• _What this task involves_
Select from the data all lines with the word "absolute".

====== Input data

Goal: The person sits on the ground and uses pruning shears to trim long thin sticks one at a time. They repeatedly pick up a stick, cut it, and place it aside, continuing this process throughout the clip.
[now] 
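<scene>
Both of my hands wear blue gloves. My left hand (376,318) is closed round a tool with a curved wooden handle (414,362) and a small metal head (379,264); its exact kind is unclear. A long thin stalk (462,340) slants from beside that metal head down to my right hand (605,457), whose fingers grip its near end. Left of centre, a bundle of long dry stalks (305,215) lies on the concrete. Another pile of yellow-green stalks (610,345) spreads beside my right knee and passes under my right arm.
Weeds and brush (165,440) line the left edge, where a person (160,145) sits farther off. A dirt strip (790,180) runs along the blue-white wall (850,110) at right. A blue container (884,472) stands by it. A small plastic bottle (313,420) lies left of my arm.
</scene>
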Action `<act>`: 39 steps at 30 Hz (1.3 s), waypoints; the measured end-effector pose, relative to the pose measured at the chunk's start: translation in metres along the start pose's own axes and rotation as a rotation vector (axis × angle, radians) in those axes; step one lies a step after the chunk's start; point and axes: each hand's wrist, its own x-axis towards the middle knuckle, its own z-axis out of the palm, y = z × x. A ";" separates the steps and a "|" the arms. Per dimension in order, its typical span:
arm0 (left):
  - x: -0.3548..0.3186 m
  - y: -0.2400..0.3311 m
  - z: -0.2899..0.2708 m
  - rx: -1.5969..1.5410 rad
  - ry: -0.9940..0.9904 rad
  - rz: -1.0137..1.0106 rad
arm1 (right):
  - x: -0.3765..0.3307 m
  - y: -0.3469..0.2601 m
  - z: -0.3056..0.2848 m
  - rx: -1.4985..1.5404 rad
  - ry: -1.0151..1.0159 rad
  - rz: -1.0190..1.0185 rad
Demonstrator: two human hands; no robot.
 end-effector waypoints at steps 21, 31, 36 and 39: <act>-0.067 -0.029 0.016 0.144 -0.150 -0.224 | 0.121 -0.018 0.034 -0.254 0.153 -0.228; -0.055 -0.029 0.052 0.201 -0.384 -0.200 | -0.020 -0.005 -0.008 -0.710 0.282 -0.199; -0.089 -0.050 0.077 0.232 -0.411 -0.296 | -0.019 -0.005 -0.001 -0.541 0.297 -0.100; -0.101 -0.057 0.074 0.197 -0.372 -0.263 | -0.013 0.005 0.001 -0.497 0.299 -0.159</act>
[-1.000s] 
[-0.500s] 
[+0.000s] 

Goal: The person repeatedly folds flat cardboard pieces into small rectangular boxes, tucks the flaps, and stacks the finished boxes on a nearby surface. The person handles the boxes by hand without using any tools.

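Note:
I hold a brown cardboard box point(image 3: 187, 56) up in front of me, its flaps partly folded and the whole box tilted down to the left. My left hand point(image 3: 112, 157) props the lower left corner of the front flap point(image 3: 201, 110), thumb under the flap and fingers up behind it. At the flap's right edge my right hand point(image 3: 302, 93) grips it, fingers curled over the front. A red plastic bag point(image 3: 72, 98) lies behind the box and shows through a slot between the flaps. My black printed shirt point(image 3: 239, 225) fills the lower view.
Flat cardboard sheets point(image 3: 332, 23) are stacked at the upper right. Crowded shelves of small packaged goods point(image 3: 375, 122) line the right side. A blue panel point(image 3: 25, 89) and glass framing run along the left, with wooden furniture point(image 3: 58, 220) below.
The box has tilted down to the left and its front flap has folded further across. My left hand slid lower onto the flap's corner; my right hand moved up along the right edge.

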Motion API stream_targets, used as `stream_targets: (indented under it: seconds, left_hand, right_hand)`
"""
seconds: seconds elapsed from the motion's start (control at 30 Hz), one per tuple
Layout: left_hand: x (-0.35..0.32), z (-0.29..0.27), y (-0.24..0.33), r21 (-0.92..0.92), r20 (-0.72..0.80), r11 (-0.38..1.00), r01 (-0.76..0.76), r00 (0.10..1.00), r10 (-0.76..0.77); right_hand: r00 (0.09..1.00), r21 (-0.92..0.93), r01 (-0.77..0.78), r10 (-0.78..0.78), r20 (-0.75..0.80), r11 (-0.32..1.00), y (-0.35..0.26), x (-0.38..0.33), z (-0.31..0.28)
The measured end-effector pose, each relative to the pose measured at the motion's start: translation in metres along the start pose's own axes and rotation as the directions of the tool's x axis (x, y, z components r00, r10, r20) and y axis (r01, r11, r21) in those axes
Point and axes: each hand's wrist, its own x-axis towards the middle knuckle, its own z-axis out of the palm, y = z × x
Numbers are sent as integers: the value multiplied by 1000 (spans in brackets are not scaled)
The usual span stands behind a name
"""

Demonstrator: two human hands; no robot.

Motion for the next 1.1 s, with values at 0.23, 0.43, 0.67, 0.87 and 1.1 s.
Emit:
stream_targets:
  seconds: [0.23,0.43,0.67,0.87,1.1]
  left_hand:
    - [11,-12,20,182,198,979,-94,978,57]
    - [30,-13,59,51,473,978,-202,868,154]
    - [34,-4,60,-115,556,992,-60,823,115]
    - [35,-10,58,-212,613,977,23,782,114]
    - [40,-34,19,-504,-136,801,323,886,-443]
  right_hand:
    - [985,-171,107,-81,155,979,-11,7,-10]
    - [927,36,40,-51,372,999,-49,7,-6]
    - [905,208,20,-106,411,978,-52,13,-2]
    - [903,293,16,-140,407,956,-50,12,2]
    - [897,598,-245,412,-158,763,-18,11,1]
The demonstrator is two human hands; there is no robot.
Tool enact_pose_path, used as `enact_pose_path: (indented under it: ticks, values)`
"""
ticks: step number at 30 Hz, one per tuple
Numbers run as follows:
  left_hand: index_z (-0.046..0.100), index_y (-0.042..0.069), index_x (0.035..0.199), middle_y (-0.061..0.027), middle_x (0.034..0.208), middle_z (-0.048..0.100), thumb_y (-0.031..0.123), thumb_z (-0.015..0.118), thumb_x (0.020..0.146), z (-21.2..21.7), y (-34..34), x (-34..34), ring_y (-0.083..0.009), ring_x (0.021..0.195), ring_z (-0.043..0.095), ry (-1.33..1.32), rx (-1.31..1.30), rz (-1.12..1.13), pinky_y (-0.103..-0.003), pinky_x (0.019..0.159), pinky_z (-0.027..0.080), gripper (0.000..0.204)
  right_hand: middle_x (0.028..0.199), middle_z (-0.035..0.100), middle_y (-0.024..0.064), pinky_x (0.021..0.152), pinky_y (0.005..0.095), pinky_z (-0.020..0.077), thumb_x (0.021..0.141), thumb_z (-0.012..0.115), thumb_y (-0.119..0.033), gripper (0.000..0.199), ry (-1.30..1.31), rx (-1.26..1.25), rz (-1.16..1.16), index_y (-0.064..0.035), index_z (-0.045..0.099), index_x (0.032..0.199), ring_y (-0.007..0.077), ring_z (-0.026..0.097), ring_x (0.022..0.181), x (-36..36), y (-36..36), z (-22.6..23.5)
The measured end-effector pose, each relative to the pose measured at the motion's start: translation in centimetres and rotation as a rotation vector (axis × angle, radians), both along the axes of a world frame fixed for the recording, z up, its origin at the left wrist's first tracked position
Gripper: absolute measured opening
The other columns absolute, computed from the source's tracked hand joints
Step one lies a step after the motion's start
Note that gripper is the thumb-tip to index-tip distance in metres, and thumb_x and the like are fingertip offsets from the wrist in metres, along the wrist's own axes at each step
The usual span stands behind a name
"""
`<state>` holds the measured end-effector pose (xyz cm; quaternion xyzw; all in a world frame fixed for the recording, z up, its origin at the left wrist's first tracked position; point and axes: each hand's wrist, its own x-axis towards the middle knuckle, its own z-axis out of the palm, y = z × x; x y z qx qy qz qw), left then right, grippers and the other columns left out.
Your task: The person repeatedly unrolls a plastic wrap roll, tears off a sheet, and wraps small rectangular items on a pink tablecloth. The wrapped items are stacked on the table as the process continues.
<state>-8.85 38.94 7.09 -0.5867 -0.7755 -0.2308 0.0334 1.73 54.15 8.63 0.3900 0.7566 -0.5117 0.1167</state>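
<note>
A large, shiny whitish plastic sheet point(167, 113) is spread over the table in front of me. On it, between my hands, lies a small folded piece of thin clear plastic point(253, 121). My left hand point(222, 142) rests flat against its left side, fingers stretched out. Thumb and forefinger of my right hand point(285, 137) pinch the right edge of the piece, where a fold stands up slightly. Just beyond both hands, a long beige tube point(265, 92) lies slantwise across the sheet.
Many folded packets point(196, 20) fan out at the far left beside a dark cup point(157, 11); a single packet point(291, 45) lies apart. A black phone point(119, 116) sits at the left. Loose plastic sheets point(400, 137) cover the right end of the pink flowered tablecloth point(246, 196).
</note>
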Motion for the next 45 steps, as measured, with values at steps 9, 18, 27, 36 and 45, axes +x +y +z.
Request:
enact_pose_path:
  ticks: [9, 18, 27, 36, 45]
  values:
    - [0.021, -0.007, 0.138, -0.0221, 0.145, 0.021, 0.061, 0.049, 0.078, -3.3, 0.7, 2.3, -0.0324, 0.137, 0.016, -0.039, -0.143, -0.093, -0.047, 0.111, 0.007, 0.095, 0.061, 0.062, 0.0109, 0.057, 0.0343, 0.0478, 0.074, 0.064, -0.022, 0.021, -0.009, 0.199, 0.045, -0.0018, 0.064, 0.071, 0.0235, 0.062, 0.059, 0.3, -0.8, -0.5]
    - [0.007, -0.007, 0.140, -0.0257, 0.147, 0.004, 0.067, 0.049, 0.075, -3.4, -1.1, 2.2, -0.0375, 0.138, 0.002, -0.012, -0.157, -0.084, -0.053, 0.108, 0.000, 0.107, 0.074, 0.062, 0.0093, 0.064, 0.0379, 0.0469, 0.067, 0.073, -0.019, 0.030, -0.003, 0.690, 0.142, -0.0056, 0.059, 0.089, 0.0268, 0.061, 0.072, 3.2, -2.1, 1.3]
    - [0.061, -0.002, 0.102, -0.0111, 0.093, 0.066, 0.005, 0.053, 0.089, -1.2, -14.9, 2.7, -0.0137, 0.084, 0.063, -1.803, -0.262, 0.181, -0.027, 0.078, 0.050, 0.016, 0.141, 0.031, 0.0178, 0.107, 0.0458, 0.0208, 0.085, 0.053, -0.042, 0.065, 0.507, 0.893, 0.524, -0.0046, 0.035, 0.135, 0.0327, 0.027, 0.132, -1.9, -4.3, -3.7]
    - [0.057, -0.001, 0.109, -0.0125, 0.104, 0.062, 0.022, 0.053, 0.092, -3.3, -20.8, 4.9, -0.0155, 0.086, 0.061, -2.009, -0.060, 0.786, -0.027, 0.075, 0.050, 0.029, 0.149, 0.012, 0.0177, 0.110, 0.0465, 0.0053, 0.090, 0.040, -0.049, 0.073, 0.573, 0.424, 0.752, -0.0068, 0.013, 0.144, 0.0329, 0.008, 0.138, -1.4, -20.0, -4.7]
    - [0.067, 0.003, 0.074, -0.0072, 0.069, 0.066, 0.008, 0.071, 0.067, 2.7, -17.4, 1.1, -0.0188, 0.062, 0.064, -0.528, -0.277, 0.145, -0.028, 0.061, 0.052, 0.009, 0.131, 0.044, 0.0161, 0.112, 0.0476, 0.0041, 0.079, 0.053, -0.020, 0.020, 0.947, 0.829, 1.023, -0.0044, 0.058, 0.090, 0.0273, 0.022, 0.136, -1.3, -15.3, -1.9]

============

• _Response for this exercise_
Gripper: absolute measured opening
The other columns absolute, computed from the source's tracked hand joints

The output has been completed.